What to produce | Lines of the listing that contain "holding" need to be copied.

Material provided |
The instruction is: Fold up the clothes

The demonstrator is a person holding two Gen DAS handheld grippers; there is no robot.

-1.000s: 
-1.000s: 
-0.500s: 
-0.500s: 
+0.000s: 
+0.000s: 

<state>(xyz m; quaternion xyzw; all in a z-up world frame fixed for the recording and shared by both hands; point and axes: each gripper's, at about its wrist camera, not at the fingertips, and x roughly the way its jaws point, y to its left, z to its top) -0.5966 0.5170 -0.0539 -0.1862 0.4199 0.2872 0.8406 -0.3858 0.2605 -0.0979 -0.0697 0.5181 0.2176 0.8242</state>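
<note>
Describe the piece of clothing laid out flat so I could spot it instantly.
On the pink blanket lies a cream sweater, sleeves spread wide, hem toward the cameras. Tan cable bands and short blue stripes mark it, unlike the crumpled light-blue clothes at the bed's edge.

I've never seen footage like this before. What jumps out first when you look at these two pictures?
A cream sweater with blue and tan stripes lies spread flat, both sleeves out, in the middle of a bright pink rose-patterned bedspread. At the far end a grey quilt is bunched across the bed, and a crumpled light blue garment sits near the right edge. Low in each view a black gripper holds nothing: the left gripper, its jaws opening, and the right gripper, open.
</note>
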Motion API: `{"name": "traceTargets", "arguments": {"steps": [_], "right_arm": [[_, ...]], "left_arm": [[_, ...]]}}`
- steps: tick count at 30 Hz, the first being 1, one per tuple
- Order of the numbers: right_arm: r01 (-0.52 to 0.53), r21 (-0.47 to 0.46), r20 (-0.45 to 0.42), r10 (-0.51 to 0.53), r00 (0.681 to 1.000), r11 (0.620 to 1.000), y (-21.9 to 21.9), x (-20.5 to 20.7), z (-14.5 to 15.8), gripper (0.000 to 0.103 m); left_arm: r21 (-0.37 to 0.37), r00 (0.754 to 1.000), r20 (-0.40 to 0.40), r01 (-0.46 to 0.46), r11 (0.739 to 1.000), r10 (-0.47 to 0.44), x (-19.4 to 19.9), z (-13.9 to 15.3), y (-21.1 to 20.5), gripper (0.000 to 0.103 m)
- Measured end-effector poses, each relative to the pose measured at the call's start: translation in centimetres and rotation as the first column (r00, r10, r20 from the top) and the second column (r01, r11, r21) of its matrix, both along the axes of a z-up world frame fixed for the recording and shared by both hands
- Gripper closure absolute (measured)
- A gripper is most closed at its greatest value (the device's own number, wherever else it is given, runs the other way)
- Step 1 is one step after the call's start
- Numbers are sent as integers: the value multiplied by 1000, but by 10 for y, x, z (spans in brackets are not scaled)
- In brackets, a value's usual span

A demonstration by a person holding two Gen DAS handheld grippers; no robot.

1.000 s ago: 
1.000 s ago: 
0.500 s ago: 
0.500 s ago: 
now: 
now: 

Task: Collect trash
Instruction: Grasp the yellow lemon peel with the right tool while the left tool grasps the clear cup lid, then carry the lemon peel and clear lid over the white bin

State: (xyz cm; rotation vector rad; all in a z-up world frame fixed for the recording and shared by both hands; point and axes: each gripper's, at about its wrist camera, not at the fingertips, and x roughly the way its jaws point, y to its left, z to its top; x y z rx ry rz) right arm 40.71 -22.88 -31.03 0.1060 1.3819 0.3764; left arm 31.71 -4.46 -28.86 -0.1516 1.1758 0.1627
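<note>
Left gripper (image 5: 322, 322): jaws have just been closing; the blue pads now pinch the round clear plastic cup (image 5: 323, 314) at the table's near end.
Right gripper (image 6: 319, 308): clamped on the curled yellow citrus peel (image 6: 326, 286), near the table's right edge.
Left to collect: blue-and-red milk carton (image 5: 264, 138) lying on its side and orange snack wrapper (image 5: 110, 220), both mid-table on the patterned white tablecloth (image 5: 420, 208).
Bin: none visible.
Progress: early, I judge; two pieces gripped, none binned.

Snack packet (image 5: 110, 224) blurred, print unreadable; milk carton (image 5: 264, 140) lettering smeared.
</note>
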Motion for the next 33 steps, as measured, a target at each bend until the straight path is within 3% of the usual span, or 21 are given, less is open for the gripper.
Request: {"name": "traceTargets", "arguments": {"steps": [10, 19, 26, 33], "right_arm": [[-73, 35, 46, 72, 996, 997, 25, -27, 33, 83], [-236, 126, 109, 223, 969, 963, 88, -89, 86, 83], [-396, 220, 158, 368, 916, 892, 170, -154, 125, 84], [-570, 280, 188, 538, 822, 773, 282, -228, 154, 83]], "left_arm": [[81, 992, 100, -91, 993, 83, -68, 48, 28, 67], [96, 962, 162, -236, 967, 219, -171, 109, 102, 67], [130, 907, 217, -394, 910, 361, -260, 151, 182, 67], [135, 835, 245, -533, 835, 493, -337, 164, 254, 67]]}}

Result of the task |
The demonstrator is a person holding two Gen DAS handheld grippers; there is no robot.
A demonstration by a person holding two Gen DAS handheld grippers; no robot.

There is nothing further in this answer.